» Your instructions
Please return each entry that follows exactly as given, but without pictures.

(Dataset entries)
################
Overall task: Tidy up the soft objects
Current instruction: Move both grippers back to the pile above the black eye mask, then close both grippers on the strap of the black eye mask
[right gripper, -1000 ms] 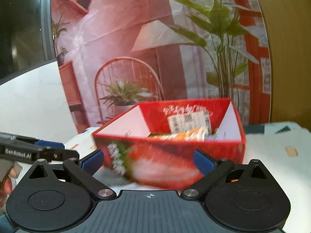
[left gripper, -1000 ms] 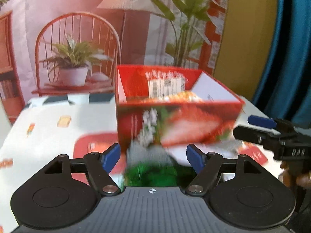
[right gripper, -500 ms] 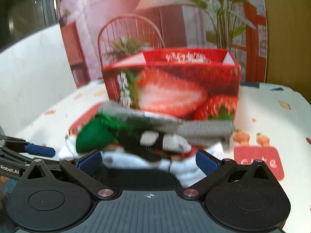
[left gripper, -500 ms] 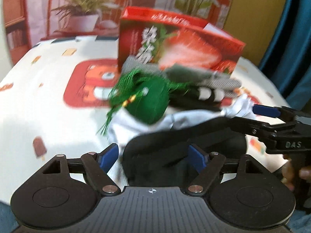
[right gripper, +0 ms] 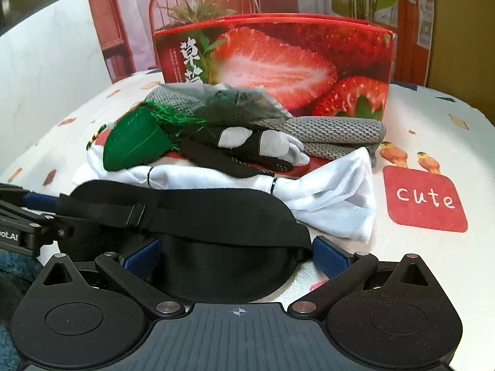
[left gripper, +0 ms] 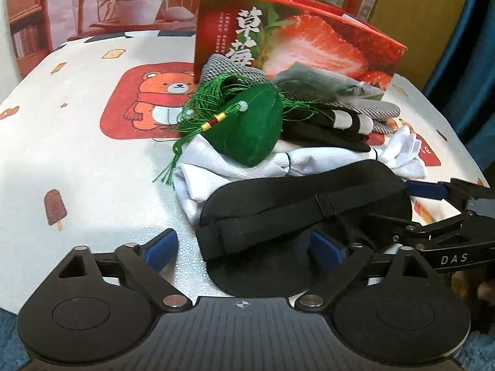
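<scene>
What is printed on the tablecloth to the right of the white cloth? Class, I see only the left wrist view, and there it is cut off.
Observer: A red patch with the word "cute" in white.
Operator: How do the right gripper's fingers stand?
Observer: The right gripper is open, with one of its fingers on each side of the black eye mask.
Operator: Is anything else printed near that patch?
Observer: Two small orange figures sit just above it, too small to name.
</scene>
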`<state>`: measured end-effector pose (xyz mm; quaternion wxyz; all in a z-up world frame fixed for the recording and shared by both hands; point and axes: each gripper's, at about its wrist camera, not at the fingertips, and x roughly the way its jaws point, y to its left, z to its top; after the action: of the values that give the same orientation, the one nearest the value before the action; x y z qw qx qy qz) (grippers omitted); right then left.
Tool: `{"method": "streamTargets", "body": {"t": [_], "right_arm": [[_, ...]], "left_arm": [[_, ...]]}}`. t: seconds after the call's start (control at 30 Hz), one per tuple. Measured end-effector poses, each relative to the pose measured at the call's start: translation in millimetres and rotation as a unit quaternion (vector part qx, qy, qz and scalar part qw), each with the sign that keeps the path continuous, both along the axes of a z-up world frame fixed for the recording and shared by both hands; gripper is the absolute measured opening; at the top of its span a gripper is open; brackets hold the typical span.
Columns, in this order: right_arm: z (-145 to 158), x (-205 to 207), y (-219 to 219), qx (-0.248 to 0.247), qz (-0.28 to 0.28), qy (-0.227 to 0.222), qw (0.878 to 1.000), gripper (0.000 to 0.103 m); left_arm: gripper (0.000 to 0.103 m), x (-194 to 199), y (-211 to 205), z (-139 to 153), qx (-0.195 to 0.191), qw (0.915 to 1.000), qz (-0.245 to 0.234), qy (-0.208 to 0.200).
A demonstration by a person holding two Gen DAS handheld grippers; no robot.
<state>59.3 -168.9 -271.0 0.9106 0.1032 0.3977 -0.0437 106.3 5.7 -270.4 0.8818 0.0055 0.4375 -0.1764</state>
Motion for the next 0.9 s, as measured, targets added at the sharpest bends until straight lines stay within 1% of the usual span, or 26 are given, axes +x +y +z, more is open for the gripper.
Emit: {"method": "streamTargets", "body": {"t": [0.1, 0.3, 0.37, 0.53, 0.6, 0.7, 0.77, 0.9], "right_arm": [[-1.0, 1.0, 1.0, -0.007, 0.003, 0.001, 1.000, 0.103], [-1.9, 1.6, 2.5, -0.016, 0.005, 0.002, 1.000, 0.103], [-2.0, 1.4, 1.7, -0.015, 0.005, 0.001, 1.000, 0.103], [-2.0, 0.9, 2.0, -0.016, 0.006, 0.000, 1.000, 0.103], [-2.1, 1.1, 2.1, -0.018, 0.006, 0.000, 1.000, 0.103], [-2.2, 1.0, 2.2, -0.018, 0.006, -0.001, 1.000, 0.103], [-2.3, 1.3, 3.4, -0.023, 0.007, 0.000, 1.000, 0.103], [-3.2, 1.2, 6.2, -0.034, 0.011, 0.000, 0.999, 0.103]], "left_arm": [[0.103, 0.8, -2.6, -3.2, -0.006, 1.0000, -0.006, 0.001], [0.103, 2.2, 6.0, -3.9, -0.039, 0.9992, 0.007, 0.006], [0.103, 2.3, 6.0, -3.9, -0.041, 0.9991, 0.008, 0.007], [0.103, 1.9, -3.2, -4.1, -0.010, 0.9999, -0.002, 0.003], [0.103, 1.7, -2.9, -4.3, -0.009, 1.0000, -0.003, 0.002], [0.103, 2.1, -0.1, -4.1, -0.017, 0.9999, -0.001, 0.003], [0.103, 1.9, -0.9, -4.7, -0.013, 0.9999, -0.003, 0.001], [0.103, 0.0, -8.9, -6.3, 0.019, 0.9996, -0.022, -0.007]]}}
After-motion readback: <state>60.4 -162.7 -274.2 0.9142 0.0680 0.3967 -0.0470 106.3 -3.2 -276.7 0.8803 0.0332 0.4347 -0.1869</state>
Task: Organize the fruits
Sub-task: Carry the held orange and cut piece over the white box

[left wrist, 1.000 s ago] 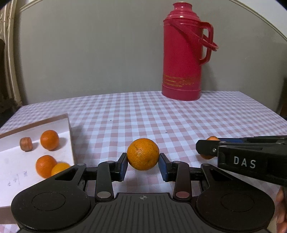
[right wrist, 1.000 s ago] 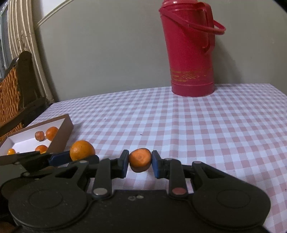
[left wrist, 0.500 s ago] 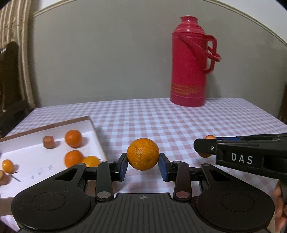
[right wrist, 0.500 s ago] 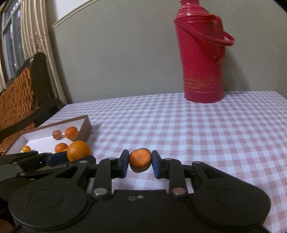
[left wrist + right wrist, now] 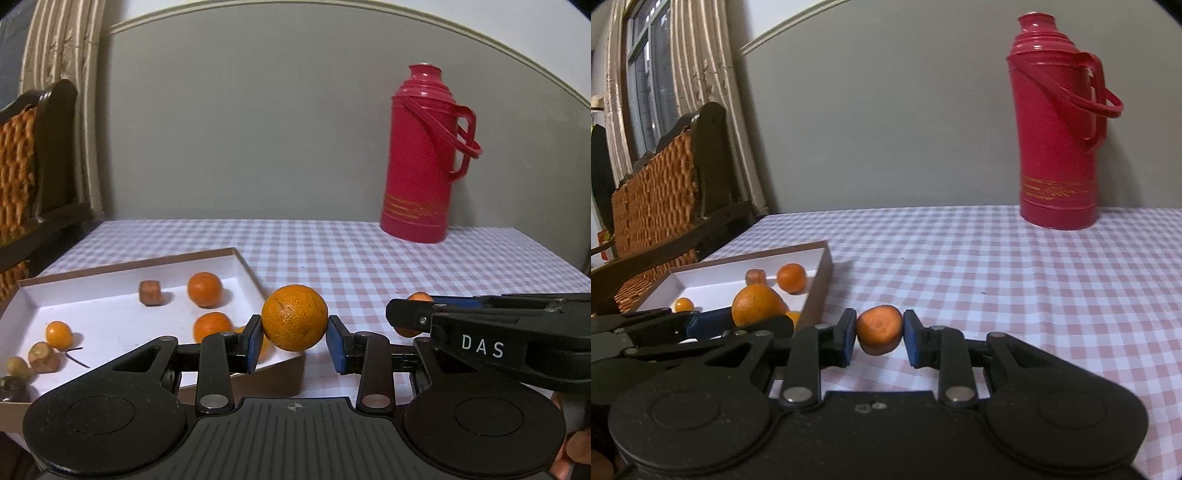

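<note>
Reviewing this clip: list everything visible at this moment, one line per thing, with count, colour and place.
Large round orange: one, orange, between the left gripper's pads.
Small squat fruit: one, darker orange, between the right gripper's pads.
Shallow cardboard box: one, brown outside, white inside, table's left side.
Fruits in the box: several orange ones, a few small brownish ones; exact count unclear.
Red plastic thermos flask: one, upright at the table's far side.
Checked tablecloth: one, pink and white, covers the table.
Wicker-backed wooden chair: one, left of the table.
Striped curtain: left background.
Left gripper: black, blue pads.
Right gripper: black, blue pads.
</note>
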Demonstrator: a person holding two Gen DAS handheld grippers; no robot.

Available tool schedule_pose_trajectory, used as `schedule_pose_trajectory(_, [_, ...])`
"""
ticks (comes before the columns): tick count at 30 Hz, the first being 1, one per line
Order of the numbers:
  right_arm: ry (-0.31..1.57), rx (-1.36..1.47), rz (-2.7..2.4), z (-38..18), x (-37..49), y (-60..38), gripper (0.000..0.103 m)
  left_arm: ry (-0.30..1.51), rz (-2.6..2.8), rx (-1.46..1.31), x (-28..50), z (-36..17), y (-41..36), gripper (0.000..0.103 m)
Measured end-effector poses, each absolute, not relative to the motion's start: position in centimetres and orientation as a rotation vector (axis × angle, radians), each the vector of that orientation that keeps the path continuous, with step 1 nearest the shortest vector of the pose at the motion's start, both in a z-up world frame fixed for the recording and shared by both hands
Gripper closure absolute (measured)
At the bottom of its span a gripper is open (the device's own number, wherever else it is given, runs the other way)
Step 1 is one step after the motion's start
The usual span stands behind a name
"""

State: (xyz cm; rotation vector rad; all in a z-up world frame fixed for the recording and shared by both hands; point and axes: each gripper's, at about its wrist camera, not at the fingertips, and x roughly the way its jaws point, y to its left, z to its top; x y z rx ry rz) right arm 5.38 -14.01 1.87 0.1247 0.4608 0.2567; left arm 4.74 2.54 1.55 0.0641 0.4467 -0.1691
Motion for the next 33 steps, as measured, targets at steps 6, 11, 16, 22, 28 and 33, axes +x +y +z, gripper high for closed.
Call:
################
» Response to the exercise
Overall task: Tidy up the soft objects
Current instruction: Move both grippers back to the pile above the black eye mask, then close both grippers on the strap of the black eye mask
[right gripper, -1000 ms] 
[left gripper, -1000 ms] 
[right gripper, -500 ms] 
[left gripper, -500 ms] 
[right gripper, +0 ms] 
[left gripper, +0 ms] 
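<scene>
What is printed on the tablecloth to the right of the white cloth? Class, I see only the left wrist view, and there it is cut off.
Observer: A red patch with the word "cute" in white.
Operator: How do the right gripper's fingers stand?
Observer: The right gripper is open, with one of its fingers on each side of the black eye mask.
Operator: Is anything else printed near that patch?
Observer: Two small orange figures sit just above it, too small to name.
</scene>
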`<state>`: measured end-effector pose (xyz mm; quaternion wxyz; all in a z-up world frame fixed for the recording and shared by both hands; point and axes: each gripper's, at about its wrist camera, not at the fingertips, and x roughly the way its jaws point, y to its left, z to its top; after the action: of the values that give the same orientation, the one nearest the value before the action; x y z qw qx qy qz) (grippers omitted); right then left.
Tool: `{"method": "streamTargets", "body": {"t": [_], "right_arm": [[_, ...]], "left_arm": [[_, ...]]}}`. t: seconds after the call's start (control at 30 Hz), one per tuple. Measured end-effector poses, each relative to the pose measured at the call's start: translation in millimetres and rotation as a unit quaternion (vector part qx, qy, qz and scalar part qw), each with the sign that keeps the path continuous, both along the axes of a z-up world frame fixed for the recording and shared by both hands; gripper is the absolute measured opening; at the top of its span a gripper is open; brackets hold the typical span.
Columns, in this order: right_arm: z (-145 to 158), x (-205 to 207), y (-219 to 219), qx (-0.248 to 0.247), qz (-0.28 to 0.28), qy (-0.227 to 0.222), qw (0.878 to 1.000), gripper (0.000 to 0.103 m); left_arm: gripper (0.000 to 0.103 m), x (-194 to 199), y (-211 to 205), z (-139 to 153), qx (-0.195 to 0.191), qw (0.915 to 1.000), qz (-0.245 to 0.234), qy (-0.208 to 0.200).
A demonstration by a person holding two Gen DAS handheld grippers; no robot.
<state>59.3 -168.9 -271.0 0.9106 0.1032 0.3977 -0.0437 106.3 5.7 -270.4 0.8818 0.0055 0.4375 -0.1764</state>
Motion for the next 0.9 s, as measured, targets added at the sharpest bends until straight lines stay within 1% of the usual span, or 26 are given, axes +x +y +z, more is open for the gripper.
Emit: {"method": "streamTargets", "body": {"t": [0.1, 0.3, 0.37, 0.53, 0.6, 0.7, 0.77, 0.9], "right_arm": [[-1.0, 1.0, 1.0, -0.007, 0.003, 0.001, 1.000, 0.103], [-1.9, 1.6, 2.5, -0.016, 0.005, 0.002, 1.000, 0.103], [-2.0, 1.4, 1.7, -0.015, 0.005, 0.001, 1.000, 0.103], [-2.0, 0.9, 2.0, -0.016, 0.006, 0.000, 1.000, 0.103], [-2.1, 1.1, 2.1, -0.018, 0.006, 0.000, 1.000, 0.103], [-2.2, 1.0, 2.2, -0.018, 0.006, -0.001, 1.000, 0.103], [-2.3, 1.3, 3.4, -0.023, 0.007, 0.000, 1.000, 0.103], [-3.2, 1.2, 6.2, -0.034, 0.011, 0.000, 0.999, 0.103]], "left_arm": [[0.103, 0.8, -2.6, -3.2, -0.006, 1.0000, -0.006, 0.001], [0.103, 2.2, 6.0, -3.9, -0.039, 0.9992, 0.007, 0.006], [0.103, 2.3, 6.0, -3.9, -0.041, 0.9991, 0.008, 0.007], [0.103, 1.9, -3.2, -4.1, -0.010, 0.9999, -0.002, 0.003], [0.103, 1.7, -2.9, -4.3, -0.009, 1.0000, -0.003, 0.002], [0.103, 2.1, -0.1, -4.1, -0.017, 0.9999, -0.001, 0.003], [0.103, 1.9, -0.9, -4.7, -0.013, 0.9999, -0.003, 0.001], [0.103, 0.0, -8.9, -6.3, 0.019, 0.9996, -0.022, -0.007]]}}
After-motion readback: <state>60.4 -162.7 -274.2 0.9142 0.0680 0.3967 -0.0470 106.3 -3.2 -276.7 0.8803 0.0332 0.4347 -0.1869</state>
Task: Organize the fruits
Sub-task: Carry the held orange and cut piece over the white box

[left wrist, 1.000 s ago] 
[right wrist, 1.000 s ago] 
[left wrist, 0.500 s ago] 
[right wrist, 0.500 s ago] 
[left wrist + right wrist, now] 

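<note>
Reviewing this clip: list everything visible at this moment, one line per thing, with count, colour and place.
Large round orange: one, orange, between the left gripper's pads.
Small squat fruit: one, darker orange, between the right gripper's pads.
Shallow cardboard box: one, brown outside, white inside, table's left side.
Fruits in the box: several orange ones, a few small brownish ones; exact count unclear.
Red plastic thermos flask: one, upright at the table's far side.
Checked tablecloth: one, pink and white, covers the table.
Wicker-backed wooden chair: one, left of the table.
Striped curtain: left background.
Left gripper: black, blue pads.
Right gripper: black, blue pads.
</note>
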Demonstrator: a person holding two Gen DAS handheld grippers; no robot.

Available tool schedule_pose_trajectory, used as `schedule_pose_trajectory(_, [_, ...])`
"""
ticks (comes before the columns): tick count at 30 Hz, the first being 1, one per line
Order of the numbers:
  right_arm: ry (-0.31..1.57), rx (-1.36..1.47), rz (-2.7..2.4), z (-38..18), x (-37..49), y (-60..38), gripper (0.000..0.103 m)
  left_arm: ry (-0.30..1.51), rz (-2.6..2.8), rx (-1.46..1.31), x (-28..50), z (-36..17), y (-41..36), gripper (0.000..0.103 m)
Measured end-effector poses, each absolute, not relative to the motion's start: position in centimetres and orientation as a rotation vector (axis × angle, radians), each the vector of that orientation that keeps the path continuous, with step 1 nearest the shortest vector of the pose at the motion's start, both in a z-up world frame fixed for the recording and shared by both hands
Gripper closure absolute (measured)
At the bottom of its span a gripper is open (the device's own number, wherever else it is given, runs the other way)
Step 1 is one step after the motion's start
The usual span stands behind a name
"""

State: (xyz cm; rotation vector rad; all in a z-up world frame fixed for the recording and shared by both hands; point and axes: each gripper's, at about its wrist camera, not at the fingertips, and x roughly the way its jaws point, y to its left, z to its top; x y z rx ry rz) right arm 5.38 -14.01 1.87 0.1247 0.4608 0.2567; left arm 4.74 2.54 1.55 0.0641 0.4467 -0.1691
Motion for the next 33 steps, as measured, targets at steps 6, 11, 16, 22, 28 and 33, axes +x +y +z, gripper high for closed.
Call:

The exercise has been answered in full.